Influenza, il freddo non provoca un nuovo picco: “Evitare luoghi chiusi”
(Adnkronos) -
L'influenza, con la variante K, rimane protagonista anche nei primi giorni del 2026 costringendo a letto migliaia di italiani. Il brusco calo delle temperature può portare a un aumento dei malanni di stagione, soprattutto delle infezioni respiratorie, ma non a un nuovo picco di influenza. "Con il freddo è probabile vedere qualche caso in più di raffreddore e di infezioni respiratorie, anche di origine virale - spiega Massimo Andreoni, direttore scientifico della Simit (Società italiana di malattie infettive e tropicali), all'Adnkronos Salute - ma non ci sarà una nuova impennata dell'influenza stagionale. Il picco è già stato raggiunto tra Natale e Capodanno e, dopo un calo dei casi, non si è mai osservata una nuova risalita".

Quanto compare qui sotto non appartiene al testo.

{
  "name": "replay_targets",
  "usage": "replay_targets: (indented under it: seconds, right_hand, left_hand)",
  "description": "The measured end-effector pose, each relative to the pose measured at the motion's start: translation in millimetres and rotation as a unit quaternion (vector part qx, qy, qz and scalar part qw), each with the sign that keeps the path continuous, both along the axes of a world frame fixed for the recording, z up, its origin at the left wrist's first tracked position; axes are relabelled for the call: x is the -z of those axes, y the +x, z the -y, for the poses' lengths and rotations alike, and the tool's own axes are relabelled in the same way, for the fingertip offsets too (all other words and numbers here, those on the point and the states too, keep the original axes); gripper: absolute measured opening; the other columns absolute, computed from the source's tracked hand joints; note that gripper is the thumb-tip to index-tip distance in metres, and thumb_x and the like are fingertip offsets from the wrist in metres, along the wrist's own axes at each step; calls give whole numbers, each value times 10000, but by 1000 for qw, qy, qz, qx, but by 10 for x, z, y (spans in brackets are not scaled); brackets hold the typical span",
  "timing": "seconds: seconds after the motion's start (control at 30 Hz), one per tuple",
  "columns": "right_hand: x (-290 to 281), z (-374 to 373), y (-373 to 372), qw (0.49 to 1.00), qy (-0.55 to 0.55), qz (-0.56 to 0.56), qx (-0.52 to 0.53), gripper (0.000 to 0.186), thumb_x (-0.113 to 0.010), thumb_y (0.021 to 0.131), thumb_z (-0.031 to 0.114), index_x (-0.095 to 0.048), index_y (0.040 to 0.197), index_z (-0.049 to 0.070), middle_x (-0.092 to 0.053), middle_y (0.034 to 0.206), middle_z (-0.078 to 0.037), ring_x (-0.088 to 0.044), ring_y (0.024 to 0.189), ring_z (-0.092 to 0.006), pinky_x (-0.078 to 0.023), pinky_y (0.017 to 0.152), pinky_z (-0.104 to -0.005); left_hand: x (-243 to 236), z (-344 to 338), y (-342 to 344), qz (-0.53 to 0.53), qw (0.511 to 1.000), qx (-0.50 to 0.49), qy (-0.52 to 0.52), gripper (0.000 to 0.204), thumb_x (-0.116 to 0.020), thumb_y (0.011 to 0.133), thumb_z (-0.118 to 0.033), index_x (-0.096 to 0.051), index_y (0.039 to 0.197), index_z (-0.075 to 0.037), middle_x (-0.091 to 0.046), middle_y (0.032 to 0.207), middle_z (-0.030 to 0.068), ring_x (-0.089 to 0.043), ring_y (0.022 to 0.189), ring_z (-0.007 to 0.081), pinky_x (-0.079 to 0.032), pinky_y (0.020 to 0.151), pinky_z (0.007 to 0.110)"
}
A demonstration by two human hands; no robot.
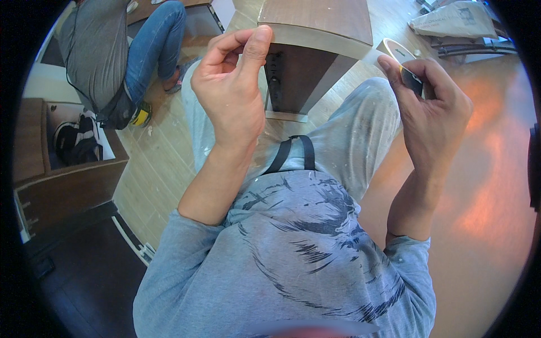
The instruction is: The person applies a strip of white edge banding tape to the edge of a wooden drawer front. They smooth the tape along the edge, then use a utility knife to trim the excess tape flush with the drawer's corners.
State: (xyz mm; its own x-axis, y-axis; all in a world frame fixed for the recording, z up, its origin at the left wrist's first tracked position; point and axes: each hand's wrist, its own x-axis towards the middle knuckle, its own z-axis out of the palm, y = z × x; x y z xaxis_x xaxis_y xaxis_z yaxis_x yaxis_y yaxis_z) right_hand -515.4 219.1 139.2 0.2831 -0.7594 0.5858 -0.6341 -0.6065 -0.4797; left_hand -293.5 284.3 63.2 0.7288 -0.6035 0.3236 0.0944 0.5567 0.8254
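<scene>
Between my hands a pale strip of tape (321,39) is stretched along the edge of a brown wood-look cabinet piece (315,16). My left hand (230,84) is closed, its thumb and forefinger pinching the strip's left end at the piece's corner. My right hand (431,104) is closed on the tape at the other side. Just beyond its fingertips is the cream tape roll (390,49). A small dark object with a yellow edge (412,81) is also held in the right hand, partly hidden by the fingers. Below the top edge, the cabinet's dark inside shows black fittings (274,76).
At upper left a person in jeans (155,53) sits near other furniture. An open brown cabinet (73,180) holding dark items stands at left. A large brown panel (451,248) lies at right. A whitish bag (453,21) lies at upper right on the tiled floor (147,186).
</scene>
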Motion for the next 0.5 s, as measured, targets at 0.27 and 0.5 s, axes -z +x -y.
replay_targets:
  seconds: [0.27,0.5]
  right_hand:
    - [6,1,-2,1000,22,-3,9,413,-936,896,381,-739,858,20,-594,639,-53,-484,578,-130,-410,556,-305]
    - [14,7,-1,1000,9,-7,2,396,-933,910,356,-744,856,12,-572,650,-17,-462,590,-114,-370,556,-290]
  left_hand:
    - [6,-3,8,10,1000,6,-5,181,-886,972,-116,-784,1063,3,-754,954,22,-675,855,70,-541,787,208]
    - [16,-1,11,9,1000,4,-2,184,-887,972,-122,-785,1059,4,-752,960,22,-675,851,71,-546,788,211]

Questo però non significa abbassare la guardia. "Con le basse temperature non bisogna scherzare – avverte l'esperto – perché l’aria fredda favorisce le infezioni delle vie respiratorie". Particolare attenzione è richiesta per anziani e persone fragili, come cardiopatici e immunodepressi, che dovrebbero evitare sbalzi di temperatura e, se possibile, restare in casa. Se uscire è necessario, Andreoni consiglia di "evitare luoghi chiusi e affollati per ridurre il rischio di contagio o di ricadute, soprattutto in chi ha appena superato l’influenza". Le "nuove infezioni - precisa - spesso non sono dovute al virus influenzale, ma ad altri virus simili". Da qui l'invito a tornare a usare la mascherina nei luoghi pubblici chiusi, "come autobus, metropolitana e treni, per proteggere sé stessi e gli altri" conclude. Un eventuale incremento dei contagi, quindi, non dipenderà dal freddo. Non direttamente, almeno. Un altro fattore può incidere sulla diffusione del virus. Con la "ripresa delle scuole è possibile un nuovo aumento dei casi di influenza", anche "se il numero di persone malate è attualmente in diminuzione. Quando parliamo di casi – ricorda l'epidemiologo Massimo Ciccozzi all'Adnkronos Salute– parliamo di persone che possono contagiarne altre. Il brusco calo delle temperature e il ritorno in classe favoriscono la circolazione di molti virus respiratori tipici di questo periodo, non solo quello influenzale". Il freddo non è una causa primaria, ma può avere un impatto indiretto. "Il freddo", spiega l'esperto, "porta a trascorrere più tempo in ambienti chiusi", come case, bar e ristoranti. "Stare al chiuso ci protegge dalle basse temperature, ma aumenta il rischio di contagio. Per questo continuo a dare lo stesso consiglio a tutti: indossare sempre la mascherina sui mezzi di trasporto pubblico", conclude Ciccozzi.